Sex differences in the prevalence of several human birth defects have often been reported in the literature, but the extent of sex differences for most birth defects is unknown. To determine the full extent of sex differences in birth defects in a population, we examined population-based data from the Metropolitan Atlanta Congenital Defects Program (MACDP).

Methods

MACDP records were analyzed for 1968 through 1995. We determined the sex-specific prevalence of all major birth defects, using the total number of live births by sex during these years as the denominator. For each specific defect, we calculated a relative risk with regard to sex on the basis of the ratio of prevalence among males to prevalence among females. Male–female relative risks were also determined for total major birth defects and for several broad categories of defects.

Results

The overall prevalence of major defects at birth was 3.9% among males and 2.8% among females. All but two of the major categories of birth defects (nervous system defects and endocrine system defects) had a higher prevalence among males. Defects of the sex organs were eight and one-half times more prevalent among males and accounted for about half of the increased risk of birth defects among males relative to females.
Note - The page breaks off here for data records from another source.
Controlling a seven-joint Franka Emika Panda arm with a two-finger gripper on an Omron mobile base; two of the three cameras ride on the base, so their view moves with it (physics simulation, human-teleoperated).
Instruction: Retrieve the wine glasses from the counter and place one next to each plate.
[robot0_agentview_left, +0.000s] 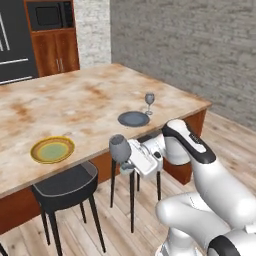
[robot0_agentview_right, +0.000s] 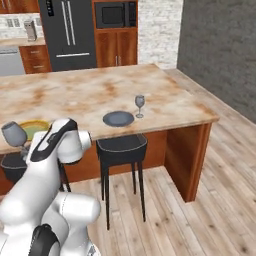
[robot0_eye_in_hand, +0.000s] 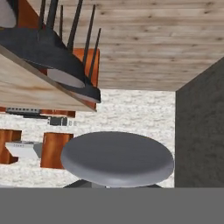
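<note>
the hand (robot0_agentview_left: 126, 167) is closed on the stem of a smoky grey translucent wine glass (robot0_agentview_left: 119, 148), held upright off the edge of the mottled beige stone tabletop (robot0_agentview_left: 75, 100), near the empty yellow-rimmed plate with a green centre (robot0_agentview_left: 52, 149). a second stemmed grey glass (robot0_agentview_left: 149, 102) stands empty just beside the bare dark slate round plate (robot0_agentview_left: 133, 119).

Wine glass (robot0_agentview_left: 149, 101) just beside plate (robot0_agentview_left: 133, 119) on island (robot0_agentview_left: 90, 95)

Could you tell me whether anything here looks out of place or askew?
Nothing is spilled or broken. One wine glass stands upright beside the grey plate. The yellow plate has none yet: the second glass is upright in the hand, off the island's edge above a stool.
</note>
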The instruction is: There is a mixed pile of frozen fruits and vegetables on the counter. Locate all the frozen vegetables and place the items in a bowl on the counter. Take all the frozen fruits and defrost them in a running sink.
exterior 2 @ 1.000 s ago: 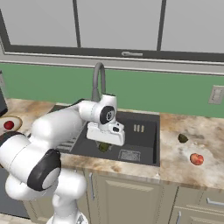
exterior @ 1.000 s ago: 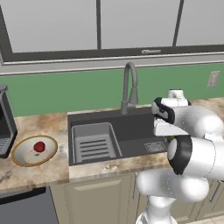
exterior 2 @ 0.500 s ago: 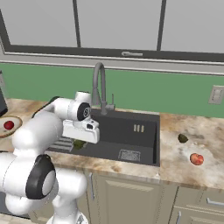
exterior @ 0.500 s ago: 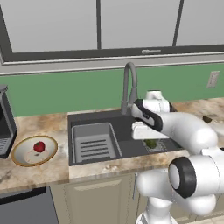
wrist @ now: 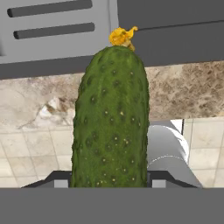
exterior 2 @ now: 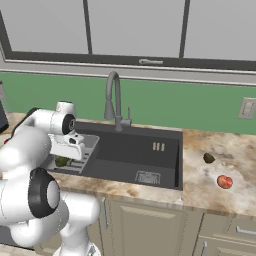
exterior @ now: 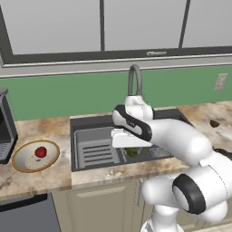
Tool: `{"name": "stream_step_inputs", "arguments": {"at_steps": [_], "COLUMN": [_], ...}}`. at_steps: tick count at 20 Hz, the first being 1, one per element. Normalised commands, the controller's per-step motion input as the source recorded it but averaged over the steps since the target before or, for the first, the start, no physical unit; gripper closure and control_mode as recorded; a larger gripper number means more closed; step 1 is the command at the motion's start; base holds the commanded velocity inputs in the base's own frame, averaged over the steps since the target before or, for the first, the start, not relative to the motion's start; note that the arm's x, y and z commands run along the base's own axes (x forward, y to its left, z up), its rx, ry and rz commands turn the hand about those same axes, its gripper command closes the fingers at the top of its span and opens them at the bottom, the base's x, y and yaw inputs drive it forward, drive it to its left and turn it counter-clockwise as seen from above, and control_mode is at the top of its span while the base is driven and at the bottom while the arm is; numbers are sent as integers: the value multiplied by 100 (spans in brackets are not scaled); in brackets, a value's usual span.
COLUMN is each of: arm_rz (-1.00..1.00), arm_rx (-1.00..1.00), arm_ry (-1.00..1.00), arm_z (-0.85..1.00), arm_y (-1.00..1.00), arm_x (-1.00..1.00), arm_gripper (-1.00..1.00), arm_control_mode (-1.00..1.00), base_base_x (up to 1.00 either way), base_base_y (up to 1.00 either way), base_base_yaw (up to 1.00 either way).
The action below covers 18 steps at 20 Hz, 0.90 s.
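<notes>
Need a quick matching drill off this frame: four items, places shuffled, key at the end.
Items:
1. cucumber
2. bowl
3. faucet
4. dark fruit

Places:
A. counter right of the sink
B. behind the sink basin
C. in the gripper, over the sink
D. counter left of the sink, with a red item in it

Pairs: 1-C, 2-D, 3-B, 4-A
</notes>
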Motion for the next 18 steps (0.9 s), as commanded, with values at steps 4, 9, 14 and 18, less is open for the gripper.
{"name": "stream_step_inputs", "arguments": {"at_steps": [4,9,14,18], "arm_rz": [0,0,-1,0], "arm_rx": [2,0,0,0], "arm_ry": [-10,-8,-12,-10], "arm_z": [0,5,26,35], "arm_y": [91,92,80,76], "arm_x": [0,2,6,12], "arm_gripper": [100,100,100,100], "arm_control_mode": [-100,-100,-100,-100], "base_base_x": [0,0,0,0], "base_base_y": [0,0,0,0], "base_base_yaw": [0,0,0,0]}}
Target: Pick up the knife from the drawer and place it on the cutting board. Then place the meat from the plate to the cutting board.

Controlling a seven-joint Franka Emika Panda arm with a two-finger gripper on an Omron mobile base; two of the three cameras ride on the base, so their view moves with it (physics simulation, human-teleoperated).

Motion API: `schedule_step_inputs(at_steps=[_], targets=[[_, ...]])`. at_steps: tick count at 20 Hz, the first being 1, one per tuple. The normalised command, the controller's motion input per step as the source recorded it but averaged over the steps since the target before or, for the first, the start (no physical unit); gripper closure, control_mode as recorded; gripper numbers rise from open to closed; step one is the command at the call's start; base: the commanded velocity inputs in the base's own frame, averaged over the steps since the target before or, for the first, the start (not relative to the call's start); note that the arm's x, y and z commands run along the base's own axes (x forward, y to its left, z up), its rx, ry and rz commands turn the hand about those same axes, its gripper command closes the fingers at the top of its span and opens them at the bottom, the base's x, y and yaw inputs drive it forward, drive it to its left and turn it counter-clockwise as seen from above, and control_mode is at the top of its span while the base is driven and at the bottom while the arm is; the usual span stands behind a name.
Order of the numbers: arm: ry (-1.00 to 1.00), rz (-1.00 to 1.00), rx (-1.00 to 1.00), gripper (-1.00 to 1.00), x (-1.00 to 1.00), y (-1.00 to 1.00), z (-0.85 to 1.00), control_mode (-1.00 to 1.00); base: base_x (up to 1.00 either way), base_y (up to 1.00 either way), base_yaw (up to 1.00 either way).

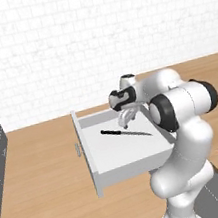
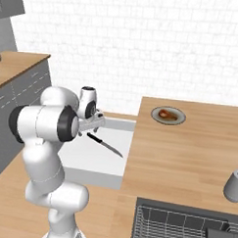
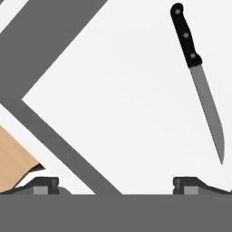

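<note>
- Left base view: the drawer (image 1: 119, 152) stands pulled out in the middle of the frame, its white floor bare but for the knife (image 1: 126, 133), which lies flat on a slant, black handle toward the upper left and blade running to the lower right
- The gripper (image 1: 124, 121) hangs at the centre of the frame over the back of the drawer, just above the knife's handle end; its fingers point down and hold nothing
- The white arm (image 1: 182, 138) rises from the lower right and covers the drawer's right edge
- Right base view: the knife (image 2: 104, 144) sits left of centre on the drawer (image 2: 97, 157) floor, handle to the upper left, tip to the lower right
- The gripper (image 2: 87, 125) is at the knife's handle end, half hidden by the arm's big elbow joint
- Upper right of centre, on the light wood counter (image 2: 188, 148), the grey plate (image 2: 168, 116) carries the meat (image 2: 165, 113)
- A wire dish rack (image 2: 185, 227) fills the lower right and a grey cylinder (image 2: 234, 185) stands at the right edge
- Hand view: the knife (image 3: 199, 79) runs down the right side of the frame, handle at the top, tip at the bottom
- The two fingertips (image 3: 45, 185) sit wide apart at the bottom edge, spread fully, nothing between them
</note>
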Motion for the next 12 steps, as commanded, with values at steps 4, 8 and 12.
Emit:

Urinary tract defects were 62% more prevalent among males, and gastrointestinal tract defects were 55% more prevalent among males. Among specific defect types, twofold or greater differences in prevalence by sex were common.

Conclusions

Our data indicate that sex differences in the prevalence of specific human birth defects are common, and male infants are at greater risk for birth defects than female infants. Several mechanisms have been proposed to account for these differences. Teratology 64:237–251, 2001. Published 2001 Wiley-Liss, Inc.